家族の仇を討つ、弱い者を助ける……。隊員の数だけある動機は、突き詰めると「鬼を倒す」というひとつの志につながる。
鬼を滅することは鬼殺隊の存在意義でもある。

性格が相容れなくても、役職が異なっていても、ひとつの概念に集約できる志が他人同士を繋ぎ、産屋敷の「子ども」ーー鬼殺隊という「家族」に変える。


物語の最後で、鬼殺隊は鬼舞辻に勝利する。

これは「志」が「血縁」に勝利するというメッセージを放つ展開ではないだろうか。

現在の世界では血縁関係のある「家族」を前提に社会が構築されている面が大きい。

一方でクィアの中では、「自分を理解してくれる、価値観を分かち合える相手」を「自分で選んだ家族」と見なして互いに気にかける意識がある。そこに血縁関係の有無は問われない。

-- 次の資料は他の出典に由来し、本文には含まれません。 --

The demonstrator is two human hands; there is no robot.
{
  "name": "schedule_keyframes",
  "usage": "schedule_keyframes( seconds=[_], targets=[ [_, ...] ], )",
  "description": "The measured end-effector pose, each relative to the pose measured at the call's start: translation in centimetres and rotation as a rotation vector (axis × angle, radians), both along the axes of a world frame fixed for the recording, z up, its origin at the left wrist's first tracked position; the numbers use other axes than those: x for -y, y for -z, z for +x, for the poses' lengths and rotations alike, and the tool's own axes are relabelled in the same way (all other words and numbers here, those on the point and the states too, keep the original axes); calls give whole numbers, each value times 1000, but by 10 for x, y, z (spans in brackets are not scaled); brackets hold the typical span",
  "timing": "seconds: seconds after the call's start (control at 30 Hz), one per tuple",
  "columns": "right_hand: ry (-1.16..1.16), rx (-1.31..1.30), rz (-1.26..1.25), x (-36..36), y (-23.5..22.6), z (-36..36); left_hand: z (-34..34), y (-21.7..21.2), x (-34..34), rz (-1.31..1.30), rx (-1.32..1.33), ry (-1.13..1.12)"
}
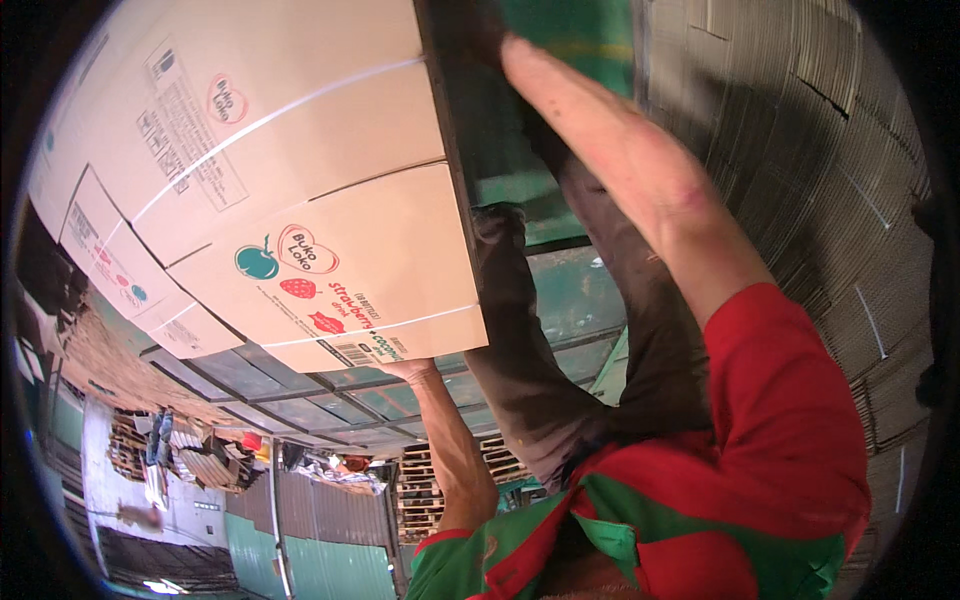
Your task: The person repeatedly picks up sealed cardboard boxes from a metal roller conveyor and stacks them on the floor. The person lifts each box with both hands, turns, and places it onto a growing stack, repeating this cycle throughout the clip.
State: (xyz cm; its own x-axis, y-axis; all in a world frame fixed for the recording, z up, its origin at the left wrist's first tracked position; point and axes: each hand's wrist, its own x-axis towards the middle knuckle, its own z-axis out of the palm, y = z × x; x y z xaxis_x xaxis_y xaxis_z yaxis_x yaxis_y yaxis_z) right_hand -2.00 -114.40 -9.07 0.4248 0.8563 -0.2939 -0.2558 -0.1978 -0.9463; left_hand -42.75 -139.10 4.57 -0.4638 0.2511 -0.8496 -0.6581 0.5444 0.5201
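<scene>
Biggest thing here is the strapped tan cardboard (pixel 290 190), taking up the upper left, with 2 white straps (pixel 272 117) across it and hearts, a teal round fruit and a red strawberry printed on it. Over on the right there's a tall pile of corrugated sheets (pixel 800 200), edges showing. Between those 2 you get a green panelled surface (pixel 585 305) and the person's dark trousers (pixel 535 370), then the red and green shirt (pixel 700 490) at the bottom. Further off, low in the view, some wooden pallets (pixel 420 490). Smallest are the hands: the left hand (pixel 410 369) is right up against the near edge of the tan cardboard, fingers tucked out of sight, so can't tell how firm that grip is. The right hand (pixel 487 35) is up top, dark and blurry, just beside the cardboard's right edge; honestly can't tell if it's holding anything.
</scene>
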Motion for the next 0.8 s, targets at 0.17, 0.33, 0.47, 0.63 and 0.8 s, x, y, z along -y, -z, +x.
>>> schedule_keyframes(
  seconds=[0.17,0.33,0.47,0.63,0.8],
  targets=[
    [-113,5,82,-39,-26,48,7,7,19,41,61,19],
    [-224,4,118,-70,-28,58,6,20,42,61,65,76],
    [-270,-9,149,-87,-21,56,0,20,45,64,79,60],
    [-292,-18,182,-95,-24,53,-3,18,42,79,94,34],
    [-186,28,129,-98,-21,47,-2,22,40,118,108,11]
  ],
)
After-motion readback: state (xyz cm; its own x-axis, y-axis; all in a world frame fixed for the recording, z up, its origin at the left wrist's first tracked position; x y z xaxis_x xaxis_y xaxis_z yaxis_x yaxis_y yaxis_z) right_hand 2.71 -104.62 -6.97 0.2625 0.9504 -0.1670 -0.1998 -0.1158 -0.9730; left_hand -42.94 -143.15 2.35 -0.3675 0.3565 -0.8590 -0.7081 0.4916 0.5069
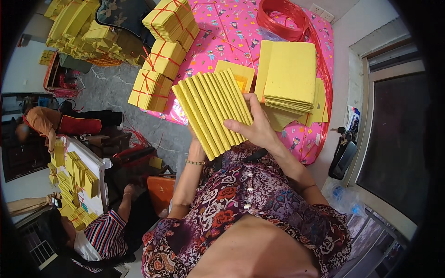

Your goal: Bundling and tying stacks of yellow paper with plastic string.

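A row of yellow paper rolls (213, 113), lying side by side like a ribbed pad, is held tilted in front of my chest. My right hand (255, 123) grips its right edge, thumb across the top and fingers round the side. Behind the lower left edge, my left hand (193, 134) supports it from beneath; its fingers are mostly hidden. Just beyond the rolls, a flat yellow sheet with an orange square (241, 83) lies on the pink patterned tablecloth (227, 30). To the right stands a thick stack of yellow paper (289, 74).
Yellow paper bundles tied with red strips (160, 60) line the table's left edge. A coil of red plastic strip (282, 21) lies at the far right, trailing down that edge. At left, two people work by a white table (99, 167) with yellow papers. An orange stool (160, 192) stands nearby.
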`<state>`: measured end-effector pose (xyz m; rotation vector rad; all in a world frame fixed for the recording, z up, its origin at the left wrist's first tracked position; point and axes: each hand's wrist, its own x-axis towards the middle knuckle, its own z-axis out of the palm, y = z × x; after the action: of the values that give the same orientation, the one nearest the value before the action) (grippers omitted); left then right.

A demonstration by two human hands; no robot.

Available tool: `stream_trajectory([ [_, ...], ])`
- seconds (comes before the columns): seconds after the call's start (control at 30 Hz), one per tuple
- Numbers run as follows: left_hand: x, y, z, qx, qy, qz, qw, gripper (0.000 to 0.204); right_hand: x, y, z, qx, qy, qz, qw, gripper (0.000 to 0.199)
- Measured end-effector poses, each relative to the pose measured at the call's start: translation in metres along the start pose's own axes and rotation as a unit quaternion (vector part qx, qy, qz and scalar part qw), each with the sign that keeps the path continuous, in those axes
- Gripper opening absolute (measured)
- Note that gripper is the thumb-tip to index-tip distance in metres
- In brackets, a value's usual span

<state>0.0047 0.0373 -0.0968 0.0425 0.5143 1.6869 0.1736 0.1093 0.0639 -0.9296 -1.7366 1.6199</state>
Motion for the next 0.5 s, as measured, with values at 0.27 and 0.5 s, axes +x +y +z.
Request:
stream_trajectory([
  [0.27, -0.027, -0.005, 0.002, 0.004, -0.009, 0.001, 1.0, 0.08, 0.004, 0.009, 0.004, 0.147, -0.032, -0.002, 0.989, 0.025],
  [0.5, -0.023, -0.001, 0.006, 0.006, -0.015, 0.004, 1.0, 0.08, 0.004, 0.015, 0.005, 0.116, -0.02, -0.007, 0.993, 0.022],
])
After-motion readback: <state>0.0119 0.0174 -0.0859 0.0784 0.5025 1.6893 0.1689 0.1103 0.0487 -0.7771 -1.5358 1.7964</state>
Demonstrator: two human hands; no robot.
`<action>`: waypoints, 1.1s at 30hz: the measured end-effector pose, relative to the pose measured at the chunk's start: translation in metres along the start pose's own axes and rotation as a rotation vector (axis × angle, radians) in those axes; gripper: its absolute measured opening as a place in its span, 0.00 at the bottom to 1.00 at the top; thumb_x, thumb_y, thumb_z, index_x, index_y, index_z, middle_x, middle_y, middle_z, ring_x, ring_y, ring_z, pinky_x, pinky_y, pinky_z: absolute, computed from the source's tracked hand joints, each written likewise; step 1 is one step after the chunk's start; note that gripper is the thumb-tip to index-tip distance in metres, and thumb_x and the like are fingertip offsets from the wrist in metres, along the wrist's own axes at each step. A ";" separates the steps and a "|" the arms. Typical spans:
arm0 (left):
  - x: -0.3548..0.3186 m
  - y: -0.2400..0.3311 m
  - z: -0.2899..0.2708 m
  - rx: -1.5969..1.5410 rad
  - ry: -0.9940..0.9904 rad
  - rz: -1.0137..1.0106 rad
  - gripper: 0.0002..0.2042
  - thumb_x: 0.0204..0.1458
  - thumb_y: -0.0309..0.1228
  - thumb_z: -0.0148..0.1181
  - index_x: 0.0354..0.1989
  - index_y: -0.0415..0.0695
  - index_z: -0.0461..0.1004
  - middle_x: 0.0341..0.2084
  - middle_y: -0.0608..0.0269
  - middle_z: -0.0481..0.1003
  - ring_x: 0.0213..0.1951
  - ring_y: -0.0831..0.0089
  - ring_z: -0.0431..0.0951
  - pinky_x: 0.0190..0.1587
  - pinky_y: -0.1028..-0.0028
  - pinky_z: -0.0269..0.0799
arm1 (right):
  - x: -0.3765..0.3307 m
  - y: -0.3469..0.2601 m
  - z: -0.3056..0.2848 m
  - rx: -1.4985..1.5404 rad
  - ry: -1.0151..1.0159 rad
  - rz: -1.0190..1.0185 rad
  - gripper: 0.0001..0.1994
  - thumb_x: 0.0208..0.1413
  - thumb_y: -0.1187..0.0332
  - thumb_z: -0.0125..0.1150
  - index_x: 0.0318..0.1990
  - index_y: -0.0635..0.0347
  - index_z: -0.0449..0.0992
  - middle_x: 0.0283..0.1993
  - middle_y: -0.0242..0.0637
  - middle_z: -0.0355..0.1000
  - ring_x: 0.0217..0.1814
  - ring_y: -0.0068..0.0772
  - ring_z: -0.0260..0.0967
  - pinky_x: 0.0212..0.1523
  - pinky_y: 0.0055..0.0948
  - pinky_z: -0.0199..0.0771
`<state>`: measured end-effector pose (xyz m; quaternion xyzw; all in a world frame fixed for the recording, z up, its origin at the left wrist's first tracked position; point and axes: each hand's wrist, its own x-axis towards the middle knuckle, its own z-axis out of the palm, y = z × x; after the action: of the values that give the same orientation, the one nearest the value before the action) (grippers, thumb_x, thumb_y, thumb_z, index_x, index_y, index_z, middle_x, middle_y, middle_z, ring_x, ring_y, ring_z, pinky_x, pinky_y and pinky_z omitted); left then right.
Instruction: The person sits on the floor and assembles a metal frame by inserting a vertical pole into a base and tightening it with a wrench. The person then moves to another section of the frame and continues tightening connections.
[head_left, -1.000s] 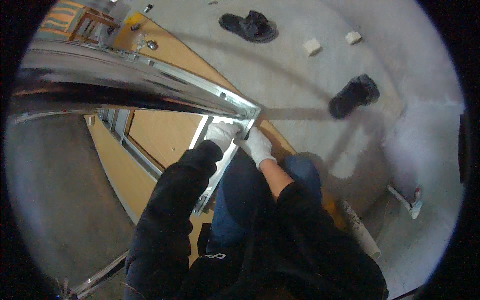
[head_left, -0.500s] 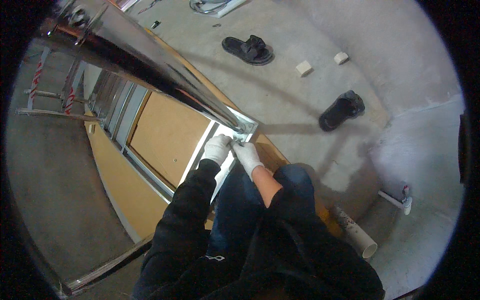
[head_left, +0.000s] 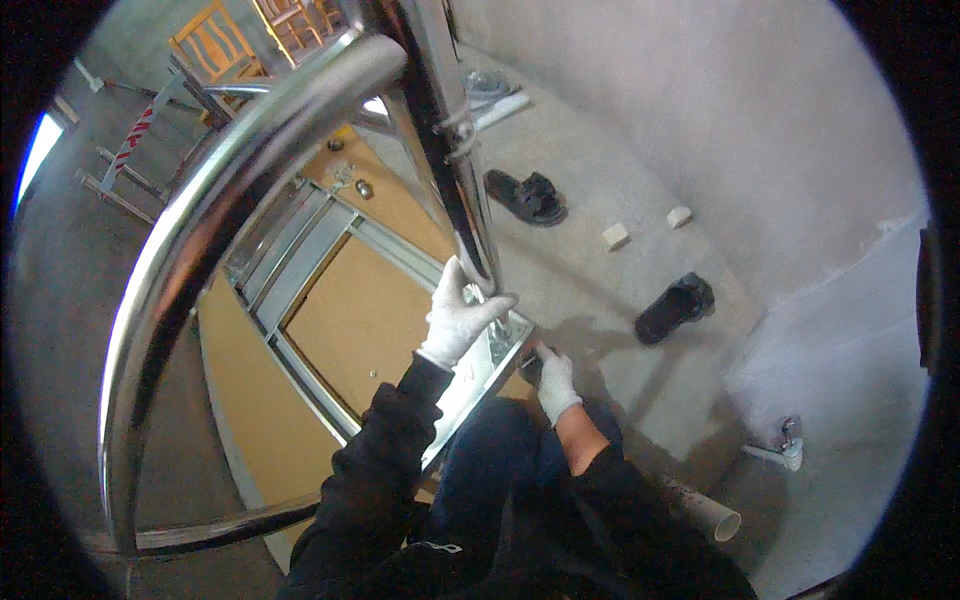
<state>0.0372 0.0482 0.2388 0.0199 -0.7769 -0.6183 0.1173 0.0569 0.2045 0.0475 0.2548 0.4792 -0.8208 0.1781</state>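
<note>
My left hand (head_left: 458, 318) wears a white glove and grips a shiny steel post (head_left: 455, 150) near its lower end. The post joins a curved steel handrail (head_left: 190, 270) that sweeps across the left of the view. My right hand (head_left: 553, 378), also gloved, is lower and to the right, closed around a small dark object (head_left: 531, 366) beside the foot of the post, at the corner of a metal frame (head_left: 490, 365). What the dark object is cannot be made out. My dark sleeves and blue trousers fill the bottom of the view.
A brown panel (head_left: 355, 320) set in grey metal rails lies below the rail. Two black sandals (head_left: 527, 196) (head_left: 675, 307) and two small pale blocks (head_left: 615, 236) lie on the concrete floor. A white pipe (head_left: 715, 515) and a tap (head_left: 783, 445) sit at lower right.
My left hand has moved up from the frame corner and taken hold of the steel post. The view has tilted up, with the rail now looming large. My right hand stays low at the corner.
</note>
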 end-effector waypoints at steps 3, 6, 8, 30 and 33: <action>0.019 0.022 0.020 -0.310 0.162 0.023 0.18 0.39 0.23 0.68 0.39 0.39 0.68 0.30 0.65 0.73 0.33 0.76 0.73 0.37 0.75 0.71 | -0.004 -0.012 -0.008 -0.020 -0.069 -0.032 0.11 0.55 0.63 0.56 0.36 0.63 0.71 0.29 0.38 0.72 0.29 0.32 0.72 0.31 0.30 0.74; 0.013 0.032 0.023 -0.265 0.268 0.046 0.15 0.40 0.23 0.68 0.35 0.40 0.69 0.27 0.67 0.72 0.30 0.78 0.72 0.33 0.77 0.69 | -0.024 -0.026 -0.006 -0.091 -0.153 -0.046 0.10 0.57 0.64 0.55 0.36 0.62 0.70 0.29 0.37 0.72 0.28 0.31 0.72 0.31 0.30 0.74; 0.013 0.033 0.023 -0.258 0.271 0.046 0.15 0.40 0.23 0.67 0.35 0.40 0.69 0.27 0.67 0.72 0.29 0.78 0.72 0.33 0.77 0.70 | -0.033 -0.031 -0.006 -0.118 -0.165 -0.047 0.10 0.57 0.64 0.55 0.37 0.62 0.70 0.30 0.38 0.72 0.29 0.31 0.72 0.32 0.30 0.74; -0.330 -0.085 -0.103 0.113 0.507 -0.613 0.19 0.48 0.31 0.62 0.47 0.37 0.69 0.41 0.54 0.74 0.44 0.66 0.74 0.48 0.68 0.70 | -0.058 -0.094 0.017 -0.294 -0.225 -0.324 0.11 0.56 0.71 0.53 0.46 0.59 0.74 0.25 0.27 0.68 0.21 0.15 0.59 0.21 0.16 0.60; -0.357 -0.083 -0.122 0.289 0.683 -0.833 0.22 0.44 0.36 0.66 0.44 0.35 0.67 0.37 0.54 0.73 0.43 0.64 0.74 0.48 0.68 0.69 | -0.020 -0.119 0.025 -0.290 -0.201 -0.441 0.11 0.55 0.72 0.52 0.46 0.59 0.74 0.29 0.28 0.70 0.25 0.17 0.63 0.25 0.18 0.61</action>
<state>0.4000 -0.0253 0.1279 0.5402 -0.6981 -0.4583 0.1042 0.0027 0.2408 0.1525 0.0336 0.6155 -0.7837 0.0763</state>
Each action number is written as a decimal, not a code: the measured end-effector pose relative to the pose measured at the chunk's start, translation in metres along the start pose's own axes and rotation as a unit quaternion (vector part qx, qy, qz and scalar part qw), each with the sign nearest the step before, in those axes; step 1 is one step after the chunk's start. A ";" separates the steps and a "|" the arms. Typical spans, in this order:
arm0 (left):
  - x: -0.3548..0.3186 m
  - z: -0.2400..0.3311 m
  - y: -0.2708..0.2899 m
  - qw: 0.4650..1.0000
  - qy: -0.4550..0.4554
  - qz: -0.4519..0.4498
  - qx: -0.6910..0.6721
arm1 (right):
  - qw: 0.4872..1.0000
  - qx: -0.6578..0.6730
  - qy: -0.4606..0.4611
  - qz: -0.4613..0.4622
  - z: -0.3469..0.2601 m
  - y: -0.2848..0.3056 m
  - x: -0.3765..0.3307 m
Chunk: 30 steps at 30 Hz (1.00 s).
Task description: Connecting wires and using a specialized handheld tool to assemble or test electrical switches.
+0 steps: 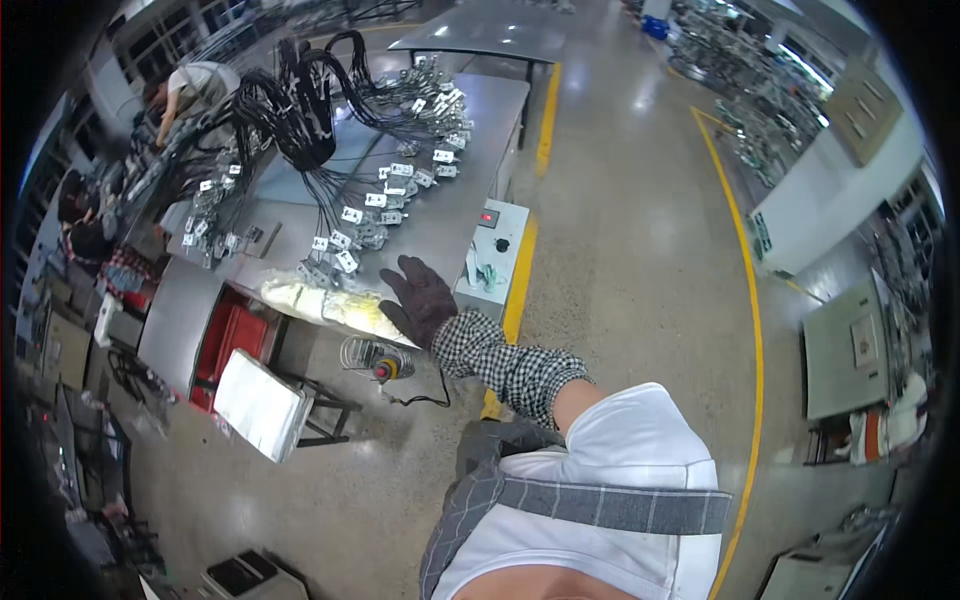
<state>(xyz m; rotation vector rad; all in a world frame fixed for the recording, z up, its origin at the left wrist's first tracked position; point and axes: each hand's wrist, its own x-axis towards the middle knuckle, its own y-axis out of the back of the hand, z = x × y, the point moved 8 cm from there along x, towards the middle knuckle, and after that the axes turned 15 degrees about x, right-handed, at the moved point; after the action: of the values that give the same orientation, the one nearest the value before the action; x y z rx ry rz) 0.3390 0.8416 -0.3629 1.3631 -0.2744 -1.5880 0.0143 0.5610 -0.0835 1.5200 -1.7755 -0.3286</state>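
Head view, hand: I see one gloved hand [420, 298] stretched out over the near edge of the steel workbench [470, 215], fingers spread wide and flat, gripping nothing. A checked sleeve cover runs from its wrist back toward me. I cannot tell from the picture which hand it is; the arm enters from the lower right, so I take it as the right one. The other hand is out of sight.

Head view, nearest thing: the clear plastic bag [325, 303] with pale yellowish contents lies along the bench's front edge. The palm sits just beside its right end, perhaps touching; I cannot tell.

Head view, work on the bench: a black wire harness [300, 110] fans out from a thick bundle into many strands, each ending in a small grey connector with white tags [390, 190].

Head view, progress: as I judge it, the harness is already laid out and tagged, and the bag is unopened and not yet picked up.

Head view, packages and signs: a white control box [497, 240] sits at the bench's right end with a small red switch and a black knob. Below the bench, a red bin [238, 340], a white flat carton [262, 405] on a stand, and a wire-guarded tool holder with a yellow and red part [378, 362]. Yellow floor lines [745, 280] mark the aisle.

Head view, others: a person [195, 90] bends over the far end of the bench.
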 end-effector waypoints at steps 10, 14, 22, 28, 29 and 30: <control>0.094 -0.073 0.061 0.993 -0.046 -0.071 0.077 | 0.996 -0.075 -0.042 0.002 -0.019 0.002 -0.001; 0.109 -0.113 0.080 0.989 -0.040 -0.097 0.100 | 0.995 -0.080 -0.061 -0.014 -0.031 -0.008 0.002; 0.102 0.059 0.317 0.915 -0.200 0.241 0.253 | 0.992 -0.118 -0.011 0.037 -0.023 0.002 0.007; 0.106 0.302 0.468 0.763 -0.486 0.418 0.082 | 0.993 -0.101 0.035 0.059 -0.036 0.001 0.022; 0.115 0.328 0.463 0.707 -0.557 0.432 0.056 | 0.993 -0.094 0.043 0.054 -0.037 -0.002 0.022; 0.139 0.356 0.443 0.715 -0.565 0.397 0.112 | 0.994 -0.073 0.030 0.072 -0.035 0.000 0.017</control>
<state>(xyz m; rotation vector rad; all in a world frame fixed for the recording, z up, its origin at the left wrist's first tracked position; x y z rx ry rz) 0.2832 0.3729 -0.0164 0.1034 -1.5961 -1.4040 0.0379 0.5545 -0.0532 1.2795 -1.7626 -0.3286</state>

思いを同じくする者の結束は、時に血縁という切りようのない繋がりを凌駕する力を持ちうる。
血縁だけが全てではない。


現在よりも、あるいは現在と同じくらい様々な固定観念や偏見が強かった(と思われる)大正時代を舞台に、上記のような多様性を肯定するメッセージを織り込んだ物語が展開されることに、希望を感じた。



とはいえ、ひとつ忘れてはならないことがあると思う。
鬼滅に含まれるメッセージは決して二元論ではないことだ。

全体的な結果として見れば、「志」は「血縁」に勝利した。

ところがこれは「だから血縁関係なんて脆弱で、思いを同じにする人との繋がりの方が大事なんだ」という結論には直結しない。

なぜなら鬼殺隊には、炭治郎と禰󠄀豆子をはじめとする血縁者も所属しているからだ。
作中で敵味方混じって描かれる過去では、様々な家族の様子が描写される。
過去と現在の彼らが総じて家族仲が良いわけではないが、家族・兄弟とのつながりはほぼ必ず視点主の今この瞬間の決意や行動に影響を与える。

「血縁」という繋がりが、鬼殺隊を強くするのだ。

さらに鬼舞辻の「血縁」者である珠代は、鬼殺隊に力を貸す存在だ。
彼女の心に残っているのもまた家族のことであり、彼女の根底には鬼舞辻への強い怒りや恨みの感情が澱んでいた。

外部要因を含む出来事によって鬼舞辻の呪いを脱出できた珠代は家族を蹂躙された怒りによって鬼殺隊に与し、鬼殺隊の勝利に大きく貢献する。

「血縁」によって生じる「呪い」から苦しんで脱出するという設定などは、逆境体験によって生じた認知の歪みや不安定な愛着を軌道修正していく過程を「解毒」や「呪いを解く」と表現することに近いニュアンスを感じる。


鬼滅の刃は「志」を肯定しつつも、反対側に配置した「血縁」を完全に否定しているわけではない。

むしろ様々な家族の姿を描くことによって、血縁関係を重視する社会通念に疑問を投げかけているようにも取れるのではないか。


血縁だから完全に理解し合えるわけではない。

でも血縁だから分かり合えないわけでもない。


そこには多様な「家族」の形があるのだ。